What the task asks: The listing below is to be written out word for word, minus its images.

*** Material provided

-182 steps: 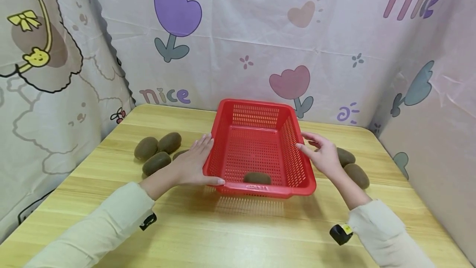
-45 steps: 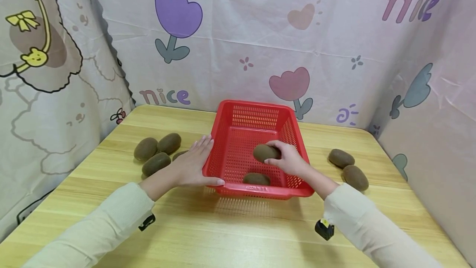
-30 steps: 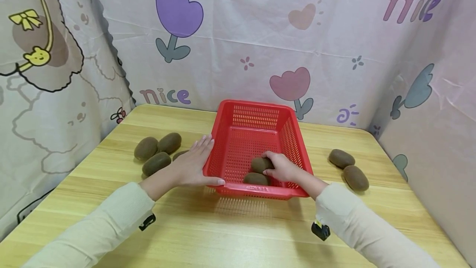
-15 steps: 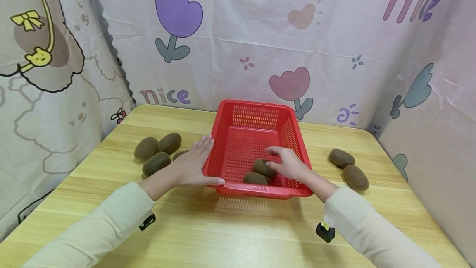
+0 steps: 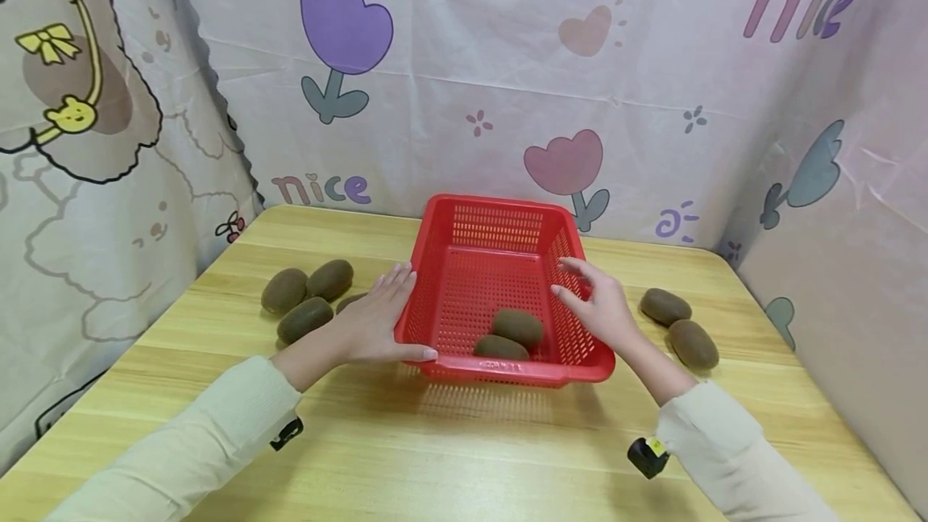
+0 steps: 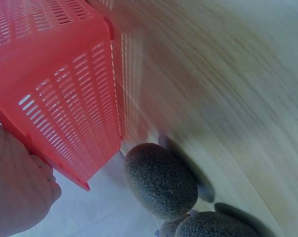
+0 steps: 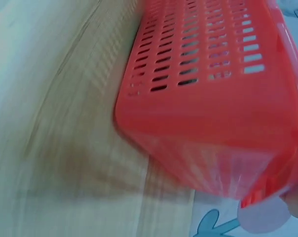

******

Solution below:
-182 steps: 
-45 steps: 
-30 steps: 
-15 steps: 
+0 steps: 
+0 steps: 
+0 steps: 

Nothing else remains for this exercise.